This section will guide you to implement a typical iterative reasoning RAG workflow: IterRetGen. This process supports repeatedly updating queries based on model outputs, gradually converging to better answers.
Paper: https://arxiv.org/pdf/2305.15294

Step 1: Clarify the Workflow Structure

Let’s first review the original workflow diagram of IterRetGen proposed in the paper: In UltraRAG, you can quickly implement this workflow based on existing modules. Its overall architecture can be abstracted as the following diagram: As shown in the figure:
  • The answer generated by the model in each round is concatenated with the original question as the query for the next round of retrieval.
  • This process is executed N times according to the set maximum number of loops.
  • Except for the prompt and custom modules that need to be implemented by yourself, other functions can be directly reused from UltraRAG built-in tools.

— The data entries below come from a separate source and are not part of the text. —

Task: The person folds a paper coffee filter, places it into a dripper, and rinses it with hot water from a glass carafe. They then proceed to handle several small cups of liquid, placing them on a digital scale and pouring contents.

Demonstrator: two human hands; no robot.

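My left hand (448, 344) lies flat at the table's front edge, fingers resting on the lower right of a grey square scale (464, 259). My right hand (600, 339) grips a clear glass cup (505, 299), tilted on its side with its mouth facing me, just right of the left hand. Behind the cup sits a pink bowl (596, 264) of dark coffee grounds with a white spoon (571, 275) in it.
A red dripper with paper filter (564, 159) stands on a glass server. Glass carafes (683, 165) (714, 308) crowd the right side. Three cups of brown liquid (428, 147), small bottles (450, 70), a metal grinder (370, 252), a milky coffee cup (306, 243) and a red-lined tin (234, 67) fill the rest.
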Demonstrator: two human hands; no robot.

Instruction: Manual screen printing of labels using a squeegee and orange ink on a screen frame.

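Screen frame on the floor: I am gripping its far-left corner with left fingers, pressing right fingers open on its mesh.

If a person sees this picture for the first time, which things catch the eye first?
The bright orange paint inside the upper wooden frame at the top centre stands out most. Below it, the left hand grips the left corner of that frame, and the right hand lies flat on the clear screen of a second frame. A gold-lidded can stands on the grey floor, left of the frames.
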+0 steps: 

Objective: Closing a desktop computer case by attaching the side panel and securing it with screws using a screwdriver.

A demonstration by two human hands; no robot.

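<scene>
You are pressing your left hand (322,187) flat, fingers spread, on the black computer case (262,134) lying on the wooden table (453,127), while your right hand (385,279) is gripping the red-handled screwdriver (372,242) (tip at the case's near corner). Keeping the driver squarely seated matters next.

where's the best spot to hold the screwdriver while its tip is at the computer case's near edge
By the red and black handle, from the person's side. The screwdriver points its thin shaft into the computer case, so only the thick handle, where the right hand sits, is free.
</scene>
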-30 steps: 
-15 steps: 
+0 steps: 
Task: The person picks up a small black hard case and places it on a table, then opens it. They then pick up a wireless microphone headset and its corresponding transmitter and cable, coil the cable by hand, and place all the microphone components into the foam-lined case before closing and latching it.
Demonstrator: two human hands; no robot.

Step 2: Implement the Necessary Tool

IterRetGen concatenates the query and the answer generated in the current round as the query for this round. To do this, add the following code in servers/custom/src/custom.py:
servers/custom/src/custom.py
@app.tool(output="q_ls,ret_psg->nextq_ls")
def iterretgen_nextquery(
    q_ls: List[str],
    ans_ls: List[str | Any],
) -> Dict[str, List[str]]:
    ret = []
    for q, ans in zip(q_ls, ans_ls):
        next_query = f"{q} {ans}"
        ret.append(next_query)
    return {"nextq_ls": ret}

Step 3: Write the Pipeline Configuration File

Create a new YAML file under the examples/ directory, such as IterRetGen.yaml:
/images/yaml.svgexamples/IterRetGen.yaml
# IterRetGen demo

# MCP Server
servers:
  benchmark: servers/benchmark
  retriever: servers/retriever
  prompt: servers/prompt
  generation: servers/generation
  evaluation: servers/evaluation
  custom: servers/custom

# MCP Client Pipeline
pipeline:
- benchmark.get_data
- retriever.retriever_deploy_search
- prompt.qa_rag_boxed
- generation.generate
- custom.output_extract_from_boxed
- loop:
    times: 3
    steps:
    - custom.iterretgen_nextquery:
        input:
          ans_ls: pred_ls
    - retriever.retriever_deploy_search:
        input:
          query_list: nextq_ls
    - prompt.qa_rag_boxed
    - generation.generate
    - custom.output_extract_from_boxed
- evaluation.evaluate

Step 4: Configure Pipeline Parameters

Run the following command:
ultrarag build examples/IterRetGen.yaml
Open the generated examples/parameter/IterRetGen_parameter.yaml and modify the configuration as follows:
/images/yaml.svgexamples/parameter/IterRetGen_parameter.yaml
benchmark:
  benchmark:
    key_map:
      gt_ls: golden_answers
      q_ls: question
    limit: 2
    name: asqa
    path: data/sample_asqa_5.jsonl
custom: {}
evaluation:
  metrics:
  - acc
  - f1
  - em
  - coverem
  - stringem
  - rouge-1
  - rouge-2
  - rouge-l
  save_path: output/asqa.json
generation:
  base_url: http://localhost:8000/v1
  model_name: openbmb/MiniCPM4-8B
  sampling_params:
    extra_body:
      chat_template_kwargs:
        enable_thinking: false
      include_stop_str_in_output: true
      top_k: 20
    max_tokens: 2048
    temperature: 0.7
    top_p: 0.8
prompt:
  template: prompt/qa_boxed.jinja
retriever:
  query_instruction: 'Query: '
  retriever_url: http://localhost:8080
  top_k: 5

Step 5: Run Your Inference Pipeline!

Once everything is ready, execute the following command to start the inference pipeline:
ultrarag run examples/IterRetGen.yaml